Task to complete
Would you set down the data that follows, word for word, without any pictures?

[Information supplied]

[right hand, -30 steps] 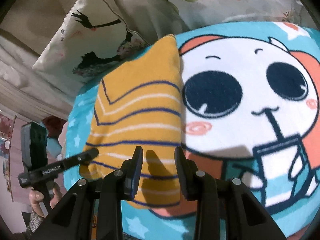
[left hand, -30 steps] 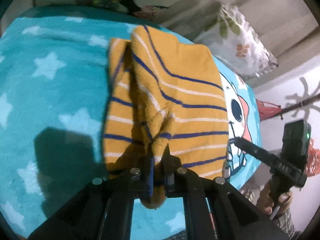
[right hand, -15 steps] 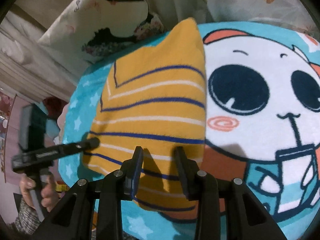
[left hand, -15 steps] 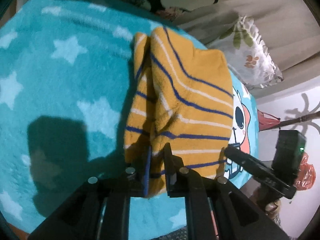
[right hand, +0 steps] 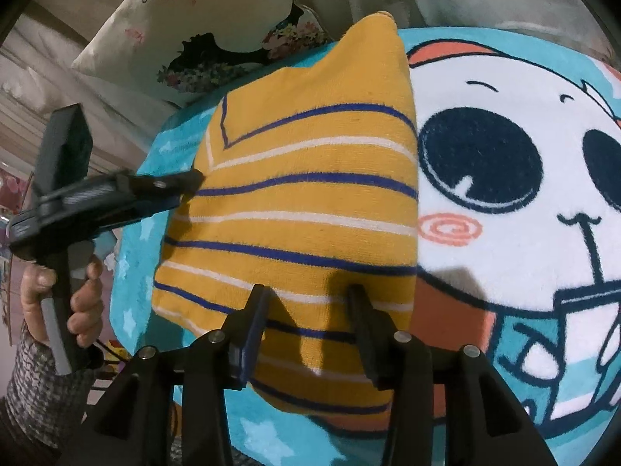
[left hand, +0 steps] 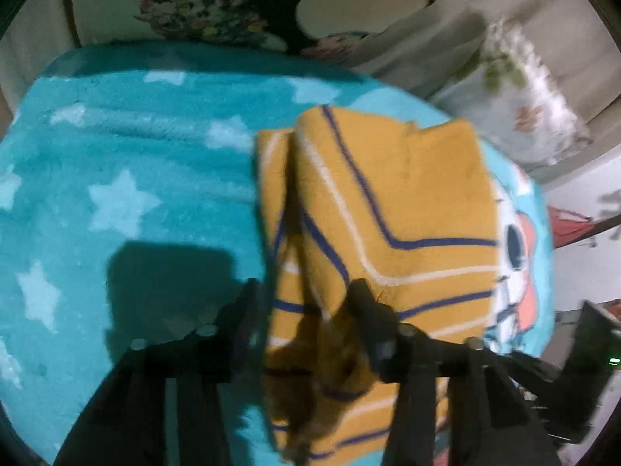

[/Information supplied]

Exercise response
[right hand, -30 steps] 
[left hand, -30 steps] 
[right hand, -15 steps] 
[left hand, -15 steps] 
[right hand, +0 steps] 
[left hand, +0 steps] 

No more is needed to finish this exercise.